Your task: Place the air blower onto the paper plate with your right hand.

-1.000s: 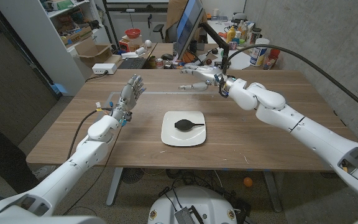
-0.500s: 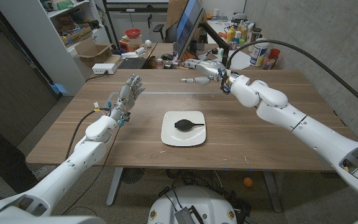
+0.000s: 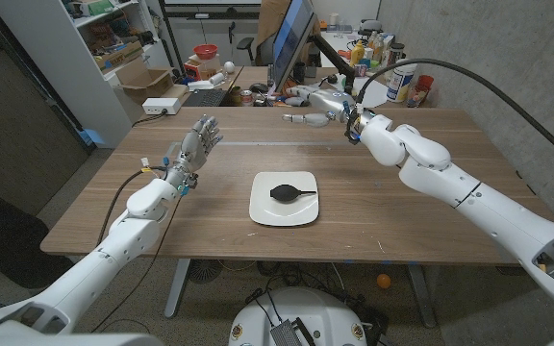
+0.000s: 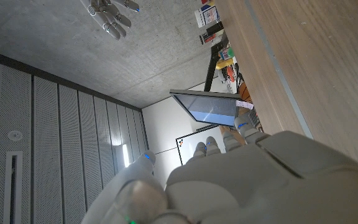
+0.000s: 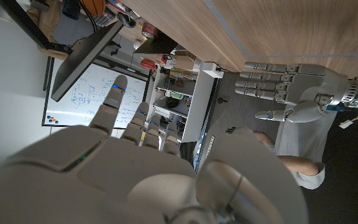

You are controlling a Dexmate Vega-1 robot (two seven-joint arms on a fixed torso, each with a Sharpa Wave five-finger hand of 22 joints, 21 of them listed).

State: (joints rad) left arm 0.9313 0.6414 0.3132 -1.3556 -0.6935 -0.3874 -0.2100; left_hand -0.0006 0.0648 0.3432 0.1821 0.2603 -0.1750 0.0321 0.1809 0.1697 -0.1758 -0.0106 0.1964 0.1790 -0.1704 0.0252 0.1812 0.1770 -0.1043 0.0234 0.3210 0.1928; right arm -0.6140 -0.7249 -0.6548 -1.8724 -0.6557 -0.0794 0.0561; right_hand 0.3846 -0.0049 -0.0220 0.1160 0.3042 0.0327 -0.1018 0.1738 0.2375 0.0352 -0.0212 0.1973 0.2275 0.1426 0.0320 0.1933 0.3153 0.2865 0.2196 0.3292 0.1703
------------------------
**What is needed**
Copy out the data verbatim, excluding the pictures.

**Result of the exercise**
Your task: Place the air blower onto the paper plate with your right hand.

-1.000s: 
-0.500s: 
+0.000s: 
+0.000s: 
+0.000s: 

You are controlling a Dexmate Vega-1 robot (two seven-joint arms on a fixed torso, each with a Sharpa Wave five-finger hand of 22 joints, 21 of them listed).

State: (joints rad) left arm 0.9313 0.6414 0.3132 -1.3556 -0.6935 -0.3874 -0.2100; left_hand -0.0006 0.0648 0.3432 0.1821 0.2603 -0.1750 0.0321 0.1809 0.1697 -0.1758 -0.0106 0.1964 0.1790 -0.1704 0.0252 0.1812 0.1770 -0.1043 0.0234 0.3210 0.1928; right arm -0.6140 -0.7249 -0.6548 -1.8724 -0.6557 -0.0794 0.0561; right_hand 0.3846 -0.0049 -0.0220 0.1160 0.3042 0.0327 -0.1018 0.1738 0.2375 0.0352 -0.0212 0.1973 0.2275 0.1426 0.0320 0.1933 0.3153 0.2865 0.2196 0.3292 0.1703

No further output is given for this exercise.